真似る

7年ほど前のことになりますが、
吉根中学校に「宮川先生(仮名)」という数学の先生がいました。
これほど気骨のある先生がまだいたんだなと思うような先生でよく覚えています。
残念ながら直接会ってはいないのですが、当時の塾生たちから聞くエピソードはどれも鮮烈でした。
「先生が教室に入って来たら誰も一言もおしゃべりをしないし居眠りする人もいない」
「挙手はさせずに指名されるが基本的な問題に答えられないと徹底的な個人指導と全体復習が始まる」
「難しくても必要なら高校数学の内容まできちんと説明する」
その中で生徒たちが頻繁に言っていたのは、
「勉強は猿真似から始まる」です。
今の学校でこんなこと言ったら怒られるかもしれませんが、私は「気が合うな~」と思いましたし、塾生たちからは「中村先生と宮川先生は友達になれる」と言われていました笑
乱暴に聞こえるかもしれませんが、これは決して生徒をバカにするような発言ではありません。
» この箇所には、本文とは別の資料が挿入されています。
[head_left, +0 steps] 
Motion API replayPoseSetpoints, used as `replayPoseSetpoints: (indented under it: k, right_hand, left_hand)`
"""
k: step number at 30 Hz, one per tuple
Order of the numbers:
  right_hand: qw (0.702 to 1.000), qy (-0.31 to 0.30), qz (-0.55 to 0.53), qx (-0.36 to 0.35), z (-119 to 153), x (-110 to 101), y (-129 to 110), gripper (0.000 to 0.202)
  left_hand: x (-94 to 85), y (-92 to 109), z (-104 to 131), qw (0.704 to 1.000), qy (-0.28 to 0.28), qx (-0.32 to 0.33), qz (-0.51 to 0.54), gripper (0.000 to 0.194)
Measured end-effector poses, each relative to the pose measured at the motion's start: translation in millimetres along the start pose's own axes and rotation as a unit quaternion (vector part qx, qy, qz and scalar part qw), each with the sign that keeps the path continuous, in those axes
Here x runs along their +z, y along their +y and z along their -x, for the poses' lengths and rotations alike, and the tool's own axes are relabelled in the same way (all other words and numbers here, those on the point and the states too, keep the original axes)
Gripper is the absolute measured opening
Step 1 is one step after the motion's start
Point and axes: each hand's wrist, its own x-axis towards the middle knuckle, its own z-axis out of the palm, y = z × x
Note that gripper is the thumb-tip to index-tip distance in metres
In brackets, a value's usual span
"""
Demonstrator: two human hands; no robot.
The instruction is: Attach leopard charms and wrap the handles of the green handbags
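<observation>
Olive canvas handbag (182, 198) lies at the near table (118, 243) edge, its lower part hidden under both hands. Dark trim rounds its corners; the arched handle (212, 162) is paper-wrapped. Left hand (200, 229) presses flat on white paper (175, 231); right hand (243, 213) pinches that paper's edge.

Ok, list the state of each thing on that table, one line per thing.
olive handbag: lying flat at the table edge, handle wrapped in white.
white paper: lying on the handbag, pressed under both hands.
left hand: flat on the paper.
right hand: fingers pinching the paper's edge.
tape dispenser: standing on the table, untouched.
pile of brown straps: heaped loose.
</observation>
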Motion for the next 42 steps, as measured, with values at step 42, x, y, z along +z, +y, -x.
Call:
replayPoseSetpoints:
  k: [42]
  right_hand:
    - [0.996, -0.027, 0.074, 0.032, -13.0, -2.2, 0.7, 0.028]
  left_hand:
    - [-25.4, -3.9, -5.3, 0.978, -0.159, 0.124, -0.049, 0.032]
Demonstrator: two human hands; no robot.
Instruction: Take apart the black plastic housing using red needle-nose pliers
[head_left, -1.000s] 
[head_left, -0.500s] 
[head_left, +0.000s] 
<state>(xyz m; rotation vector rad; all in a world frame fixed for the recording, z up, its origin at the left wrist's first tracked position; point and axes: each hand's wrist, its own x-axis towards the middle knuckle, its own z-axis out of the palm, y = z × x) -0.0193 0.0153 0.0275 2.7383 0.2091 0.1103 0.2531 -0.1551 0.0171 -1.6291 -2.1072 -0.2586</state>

過去のブログにも書きましたが、勉強は真似ることから始まると言われています。
つまりは、まずは何も考えずに猿のように言われた方法を忠実に真似ればいいということです。
これをすぐさま非難する人がいますが、大人の仕事でもまずは簡単な作業を見よう見まねで真似ることから始めたり、マニュアル通りに手順を追う仕事から始まりますよね。
それと同じです。
というか、何でもまずは素直に真似るのが一番ストレスなく技術を習得できるのです。
オリジナルなアレンジはそのあとです。
大きな問題になるのは、この真似ること自体が不器用な場合です。
そうなるとあらゆる習得に苦戦しますから、まずは「真似るんだ!」と強調するわけです。
宮川先生は学校の先生としては絶滅危惧種的な厳しい先生に入ると思われるので、さぞ生徒たちから恐れられ嫌われていると思われるかもしれませんが、真逆です。
当時の生徒たちは途中で定年退職してしまった宮川先生を卒業式に招待してほしいと学校側に訴えかけ、ビデオレターという形ではありますが再び宮川先生が登場すると生徒たちは涙して喜んだそうです。